* [Task to carry out] One exact copy of the listing, minus the images, is the required answer.

* [Input records]

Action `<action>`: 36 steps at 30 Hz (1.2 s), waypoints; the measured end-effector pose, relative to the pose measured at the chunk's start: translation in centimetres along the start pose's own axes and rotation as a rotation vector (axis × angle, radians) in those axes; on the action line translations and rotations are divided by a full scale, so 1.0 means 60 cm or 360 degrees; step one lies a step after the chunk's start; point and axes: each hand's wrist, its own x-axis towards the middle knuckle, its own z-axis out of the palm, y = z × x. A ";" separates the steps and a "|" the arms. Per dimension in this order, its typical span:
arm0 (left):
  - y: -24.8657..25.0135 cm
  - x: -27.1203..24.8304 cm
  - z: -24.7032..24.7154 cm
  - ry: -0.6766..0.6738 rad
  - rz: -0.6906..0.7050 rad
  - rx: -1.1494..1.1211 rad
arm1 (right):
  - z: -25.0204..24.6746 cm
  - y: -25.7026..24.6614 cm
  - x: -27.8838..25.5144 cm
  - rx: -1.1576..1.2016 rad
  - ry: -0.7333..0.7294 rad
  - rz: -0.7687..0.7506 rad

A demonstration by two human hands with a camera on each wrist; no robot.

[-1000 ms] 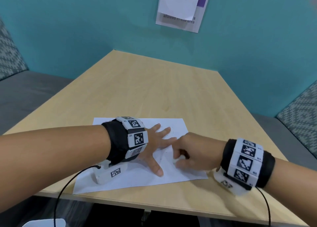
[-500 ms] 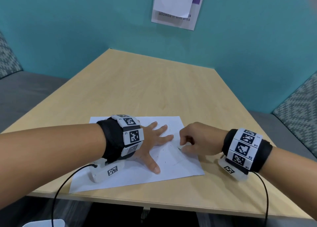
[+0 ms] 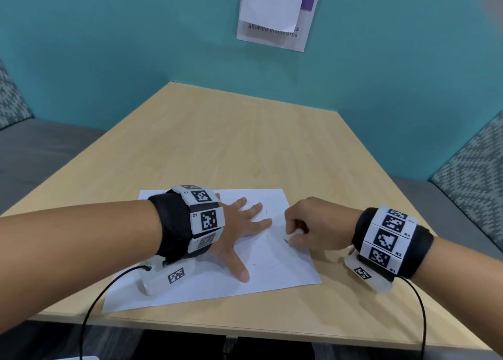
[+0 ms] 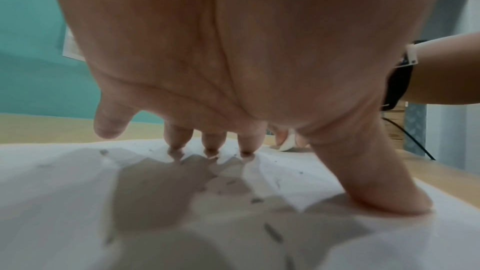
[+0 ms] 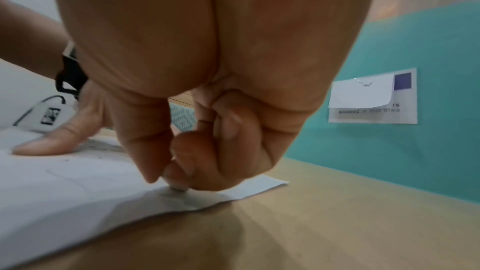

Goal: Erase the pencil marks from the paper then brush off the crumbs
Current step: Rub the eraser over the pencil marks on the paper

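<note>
The table (image 3: 245,142) is pale wood-grain laminate, smooth and matt. The sheet of paper (image 3: 285,272) is thin, white, matt, slightly rippled. The wall sign (image 3: 307,38) looks glossy plastic. Wrist straps (image 3: 171,223) are black cloth.

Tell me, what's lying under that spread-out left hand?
The white paper sheet, pressed flat by the left hand, with dark eraser crumbs scattered on it. Any pencil marks directly beneath the fingers are covered.

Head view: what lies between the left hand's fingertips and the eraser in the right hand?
Only bare paper with faint pencil marks and dark crumbs; the head view shows it.
</note>
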 end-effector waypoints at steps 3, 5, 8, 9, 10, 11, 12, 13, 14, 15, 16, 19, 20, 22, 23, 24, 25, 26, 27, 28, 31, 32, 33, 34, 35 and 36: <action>0.009 0.011 -0.014 -0.0004 0.0042 0.0080 | -0.002 0.003 0.004 0.0006 -0.0018 -0.0006; 0.018 0.023 -0.019 0.0000 0.0091 0.0029 | -0.002 0.001 0.004 0.0003 -0.0007 -0.0003; 0.029 0.027 -0.023 0.0020 0.0120 -0.0029 | 0.005 -0.021 -0.009 0.0026 -0.0029 -0.0074; 0.031 0.026 -0.024 0.0038 0.0137 -0.0027 | 0.012 -0.038 -0.017 0.0052 -0.0082 -0.0153; 0.033 0.023 -0.025 0.0053 0.0157 -0.0027 | 0.020 -0.057 -0.024 0.0070 -0.0133 -0.0242; 0.033 0.021 -0.025 0.0060 0.0173 -0.0024 | 0.026 -0.070 -0.029 0.0080 -0.0173 -0.0318; 0.034 0.021 -0.025 0.0063 0.0180 -0.0021 | 0.026 -0.073 -0.030 0.0066 -0.0176 -0.0340; 0.032 0.022 -0.025 0.0058 0.0171 -0.0018 | 0.019 -0.066 -0.024 0.0038 -0.0155 -0.0314; 0.032 0.023 -0.024 0.0043 0.0152 -0.0014 | 0.011 -0.054 -0.018 0.0025 -0.0125 -0.0237; 0.030 0.025 -0.023 0.0028 0.0134 -0.0018 | 0.004 -0.041 -0.014 0.0031 -0.0101 -0.0165; 0.029 0.025 -0.022 0.0021 0.0129 -0.0028 | 0.002 -0.036 -0.012 0.0043 -0.0088 -0.0126; 0.028 0.025 -0.017 0.0053 0.0160 -0.0064 | 0.019 -0.065 -0.025 0.0074 -0.0148 -0.0310; 0.027 0.026 -0.017 0.0066 0.0164 -0.0072 | 0.023 -0.071 -0.028 0.0091 -0.0182 -0.0344; 0.026 0.027 -0.018 0.0054 0.0164 -0.0063 | 0.014 -0.058 -0.021 0.0057 -0.0166 -0.0258; 0.025 0.028 -0.019 0.0045 0.0158 -0.0054 | 0.006 -0.044 -0.016 0.0058 -0.0121 -0.0174; 0.026 0.029 -0.019 0.0043 0.0153 -0.0050 | 0.001 -0.034 -0.013 0.0058 -0.0083 -0.0109; 0.026 0.029 -0.018 0.0047 0.0151 -0.0049 | 0.004 -0.032 -0.014 0.0060 -0.0067 -0.0096; 0.026 0.029 -0.017 0.0058 0.0150 -0.0048 | 0.008 -0.041 -0.018 0.0059 -0.0088 -0.0137; 0.025 0.029 -0.014 0.0068 0.0147 -0.0054 | 0.016 -0.056 -0.024 0.0058 -0.0134 -0.0215; 0.025 0.030 -0.013 0.0076 0.0147 -0.0059 | 0.022 -0.070 -0.033 0.0075 -0.0184 -0.0284; 0.024 0.030 -0.015 0.0068 0.0157 -0.0067 | 0.007 -0.047 -0.022 0.0027 -0.0143 -0.0187; 0.023 0.030 -0.016 0.0060 0.0151 -0.0072 | -0.005 -0.030 -0.015 0.0030 -0.0089 -0.0074; 0.023 0.030 -0.016 0.0054 0.0148 -0.0079 | -0.009 -0.015 -0.010 0.0033 -0.0053 -0.0006; 0.023 0.029 -0.017 0.0056 0.0150 -0.0083 | -0.008 -0.015 -0.008 0.0030 -0.0049 -0.0006; 0.022 0.027 -0.017 0.0060 0.0152 -0.0089 | -0.002 -0.025 -0.011 0.0023 -0.0081 -0.0062; 0.023 0.028 -0.016 0.0065 0.0156 -0.0096 | 0.008 -0.042 -0.018 0.0029 -0.0124 -0.0156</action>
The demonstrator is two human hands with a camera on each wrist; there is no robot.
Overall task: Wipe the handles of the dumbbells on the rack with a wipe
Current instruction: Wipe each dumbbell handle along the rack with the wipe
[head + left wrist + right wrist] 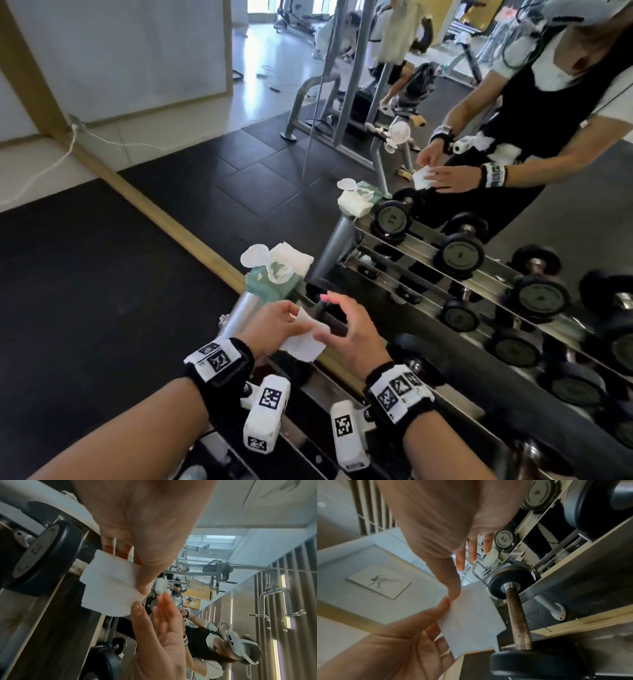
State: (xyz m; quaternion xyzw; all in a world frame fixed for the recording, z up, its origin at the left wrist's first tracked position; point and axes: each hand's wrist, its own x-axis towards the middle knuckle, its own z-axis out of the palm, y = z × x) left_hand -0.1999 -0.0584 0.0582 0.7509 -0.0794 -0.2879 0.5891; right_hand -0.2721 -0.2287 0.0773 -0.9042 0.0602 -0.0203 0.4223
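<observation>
A white folded wipe (303,342) hangs between my two hands above the left end of the dumbbell rack (318,387). My left hand (274,320) pinches it between thumb and fingers. My right hand (356,335) has its fingers straight and spread, and only its thumb touches the wipe's edge. In the right wrist view, the wipe (471,615) sits just left of a dumbbell's brown, rusty handle (518,622), apart from it. In the left wrist view, the wipe (109,588) covers part of that handle beside a black dumbbell head (46,557).
A green wipes pack (274,277) with its white lid open lies on the rack's left end, just beyond my hands. A wood-framed mirror (154,212) stands right behind the rack and reflects several dumbbells (459,255). Black rubber floor (85,291) lies to the left.
</observation>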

* [Answer section]
Action `<action>`: 36 steps at 30 Hz (1.2 s), waypoints; the measured end-effector pose, relative to the pose measured at the chunk's start: translation in centimetres along the start pose's own axes and rotation as a rotation vector (axis × angle, radians) in those axes; on the action line translations and rotations are divided by a full scale, so 1.0 means 60 cm or 360 degrees; step one lies a step after the chunk's start; point and axes: each hand's wrist, its own x-axis towards the middle knuckle, its own z-axis out of the palm, y = z × x. A ";" separates the steps and a "|" the arms. Per dimension in this order, its typical span:
arm0 (left):
  - y: -24.8657..25.0135 cm
  - x: -27.1203..24.8304 cm
  - z: -24.7032..24.7154 cm
  - ry: -0.6766..0.6738 rad
  - rz: -0.6906..0.7050 rad
  - rx: -1.1494..1.1211 rad
arm1 (right):
  - z: -25.0204..24.6746 cm
  - y: -25.7026..24.6614 cm
  - x: -27.8838..25.5144 cm
  - rx: -1.1576..1.2016 rad
  - ry: -0.7333..0.7294 rad
  - rz: -0.7687..0.7506 rad

A demonstration by two human hands with a camera on each wrist; no robot.

[-1000 ms] 
[-500 ms] 
[+0 ms] 
[+0 ms] 
[+0 ms] 

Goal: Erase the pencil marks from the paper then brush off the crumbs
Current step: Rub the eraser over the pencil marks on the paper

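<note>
The table (image 3: 245,142) is pale wood-grain laminate, smooth and matt. The sheet of paper (image 3: 285,272) is thin, white, matt, slightly rippled. The wall sign (image 3: 307,38) looks glossy plastic. Wrist straps (image 3: 171,223) are black cloth.

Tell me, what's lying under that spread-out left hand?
The white paper sheet, pressed flat by the left hand, with dark eraser crumbs scattered on it. Any pencil marks directly beneath the fingers are covered.

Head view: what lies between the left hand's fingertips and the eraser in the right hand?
Only bare paper with faint pencil marks and dark crumbs; the head view shows it.
</note>
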 end-effector waypoints at steps 3, 5, 8, 9, 10, 11, 12, 13, 14, 15, 16, 19, 20, 22, 23, 24, 25, 26, 27, 28, 31, 32, 33, 34, 35 and 36: <action>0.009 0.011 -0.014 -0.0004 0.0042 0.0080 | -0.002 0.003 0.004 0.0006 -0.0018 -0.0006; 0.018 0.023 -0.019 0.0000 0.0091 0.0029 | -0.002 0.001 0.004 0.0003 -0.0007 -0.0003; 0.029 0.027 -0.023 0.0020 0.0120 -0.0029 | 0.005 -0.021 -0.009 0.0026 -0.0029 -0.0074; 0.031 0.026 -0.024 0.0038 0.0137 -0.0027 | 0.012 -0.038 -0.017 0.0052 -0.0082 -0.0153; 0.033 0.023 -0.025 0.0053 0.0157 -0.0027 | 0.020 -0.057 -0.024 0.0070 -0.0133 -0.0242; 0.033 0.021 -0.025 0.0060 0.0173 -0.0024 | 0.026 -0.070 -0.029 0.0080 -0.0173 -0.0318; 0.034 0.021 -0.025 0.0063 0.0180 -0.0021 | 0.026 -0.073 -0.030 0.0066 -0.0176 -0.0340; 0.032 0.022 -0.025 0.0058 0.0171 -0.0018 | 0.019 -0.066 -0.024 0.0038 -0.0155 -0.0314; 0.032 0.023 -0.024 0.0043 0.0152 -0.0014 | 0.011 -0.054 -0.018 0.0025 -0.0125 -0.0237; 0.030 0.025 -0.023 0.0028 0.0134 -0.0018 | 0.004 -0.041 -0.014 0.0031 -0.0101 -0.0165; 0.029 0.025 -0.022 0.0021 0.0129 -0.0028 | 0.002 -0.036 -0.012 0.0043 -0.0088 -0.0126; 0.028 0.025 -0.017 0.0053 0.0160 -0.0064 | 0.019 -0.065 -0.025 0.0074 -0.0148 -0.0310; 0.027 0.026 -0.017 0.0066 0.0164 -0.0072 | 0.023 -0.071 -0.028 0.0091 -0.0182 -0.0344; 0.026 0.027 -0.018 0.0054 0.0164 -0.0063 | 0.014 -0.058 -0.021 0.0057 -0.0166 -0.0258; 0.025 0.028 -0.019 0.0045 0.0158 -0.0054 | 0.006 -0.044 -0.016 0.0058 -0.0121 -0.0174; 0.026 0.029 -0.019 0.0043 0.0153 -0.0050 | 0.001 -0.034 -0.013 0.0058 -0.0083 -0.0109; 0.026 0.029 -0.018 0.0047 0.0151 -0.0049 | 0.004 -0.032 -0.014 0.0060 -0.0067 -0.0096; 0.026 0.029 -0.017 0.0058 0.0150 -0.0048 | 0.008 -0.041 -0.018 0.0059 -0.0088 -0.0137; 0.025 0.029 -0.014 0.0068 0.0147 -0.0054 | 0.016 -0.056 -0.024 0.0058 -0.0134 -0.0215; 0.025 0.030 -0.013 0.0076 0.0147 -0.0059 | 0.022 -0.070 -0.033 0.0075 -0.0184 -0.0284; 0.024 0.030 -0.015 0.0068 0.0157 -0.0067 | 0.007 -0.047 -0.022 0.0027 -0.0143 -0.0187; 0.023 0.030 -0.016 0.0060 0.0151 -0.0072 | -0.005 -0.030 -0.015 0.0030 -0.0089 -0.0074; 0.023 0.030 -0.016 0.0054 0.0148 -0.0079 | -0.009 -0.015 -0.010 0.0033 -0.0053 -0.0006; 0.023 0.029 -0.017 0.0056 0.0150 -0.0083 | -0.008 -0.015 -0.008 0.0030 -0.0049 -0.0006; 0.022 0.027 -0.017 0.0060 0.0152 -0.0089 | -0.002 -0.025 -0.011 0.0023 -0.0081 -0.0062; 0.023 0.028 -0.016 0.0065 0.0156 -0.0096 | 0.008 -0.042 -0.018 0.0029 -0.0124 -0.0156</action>
The demonstrator is two human hands with a camera on each wrist; there is no robot.
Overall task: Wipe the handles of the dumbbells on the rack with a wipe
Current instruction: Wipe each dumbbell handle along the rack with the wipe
[head + left wrist + right wrist] 
State: (xyz m; quaternion xyzw; all in a world frame fixed for the recording, z up, its origin at the left wrist's first tracked position; point and axes: each hand's wrist, its own x-axis towards the middle knuckle, its own z-axis out of the palm, y = z × x) left_hand -0.1999 -0.0584 0.0582 0.7509 -0.0794 -0.2879 0.5891; right_hand -0.2721 -0.2287 0.0773 -0.9042 0.0602 -0.0203 0.4223
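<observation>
A white folded wipe (303,342) hangs between my two hands above the left end of the dumbbell rack (318,387). My left hand (274,320) pinches it between thumb and fingers. My right hand (356,335) has its fingers straight and spread, and only its thumb touches the wipe's edge. In the right wrist view, the wipe (471,615) sits just left of a dumbbell's brown, rusty handle (518,622), apart from it. In the left wrist view, the wipe (109,588) covers part of that handle beside a black dumbbell head (46,557).
A green wipes pack (274,277) with its white lid open lies on the rack's left end, just beyond my hands. A wood-framed mirror (154,212) stands right behind the rack and reflects several dumbbells (459,255). Black rubber floor (85,291) lies to the left.
</observation>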

The answer has been given in full.